Go through the material and copy every line in which "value" appears.

START Raw data

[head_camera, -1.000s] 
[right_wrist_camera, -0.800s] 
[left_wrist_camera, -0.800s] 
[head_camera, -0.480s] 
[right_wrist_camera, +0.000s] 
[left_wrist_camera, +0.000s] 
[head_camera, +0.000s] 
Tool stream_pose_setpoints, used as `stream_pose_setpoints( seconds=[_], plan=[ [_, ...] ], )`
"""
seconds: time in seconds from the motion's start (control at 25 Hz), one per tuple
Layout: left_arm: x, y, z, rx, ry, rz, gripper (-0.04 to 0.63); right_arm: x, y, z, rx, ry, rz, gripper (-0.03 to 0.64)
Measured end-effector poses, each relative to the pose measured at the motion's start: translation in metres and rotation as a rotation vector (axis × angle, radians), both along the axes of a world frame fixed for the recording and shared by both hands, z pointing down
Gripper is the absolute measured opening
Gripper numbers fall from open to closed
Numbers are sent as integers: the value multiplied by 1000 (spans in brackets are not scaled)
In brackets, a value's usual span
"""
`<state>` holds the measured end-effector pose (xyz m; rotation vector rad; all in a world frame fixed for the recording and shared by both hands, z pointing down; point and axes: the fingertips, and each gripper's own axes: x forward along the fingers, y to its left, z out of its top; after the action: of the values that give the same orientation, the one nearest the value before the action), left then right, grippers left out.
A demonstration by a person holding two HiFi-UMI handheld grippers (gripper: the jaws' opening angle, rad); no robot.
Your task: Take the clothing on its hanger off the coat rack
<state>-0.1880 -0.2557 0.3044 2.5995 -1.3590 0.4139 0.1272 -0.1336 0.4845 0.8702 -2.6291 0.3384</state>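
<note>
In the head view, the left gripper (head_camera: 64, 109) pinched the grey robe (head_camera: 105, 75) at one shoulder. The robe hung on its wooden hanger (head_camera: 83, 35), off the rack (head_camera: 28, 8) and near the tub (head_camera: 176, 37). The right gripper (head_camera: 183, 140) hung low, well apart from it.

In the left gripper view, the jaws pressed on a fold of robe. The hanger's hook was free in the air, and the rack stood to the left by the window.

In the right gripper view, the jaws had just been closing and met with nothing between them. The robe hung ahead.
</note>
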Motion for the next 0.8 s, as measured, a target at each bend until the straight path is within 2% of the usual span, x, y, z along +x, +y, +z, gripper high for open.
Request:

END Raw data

= Task response =
Numbers are sent as integers: the value multiplied by 1000 (spans in brackets are not scaled)
In brackets, a value's usual span
`<state>` holds the measured end-effector pose (xyz m; rotation vector rad; all in a world frame fixed for the recording and shared by both hands, z pointing down; point and axes: the fingertips, and each gripper's own axes: x forward along the fingers, y to its left, z out of its top; after the action: of the values that give the same orientation, the one nearest the value before the action), left then right, grippers left out.

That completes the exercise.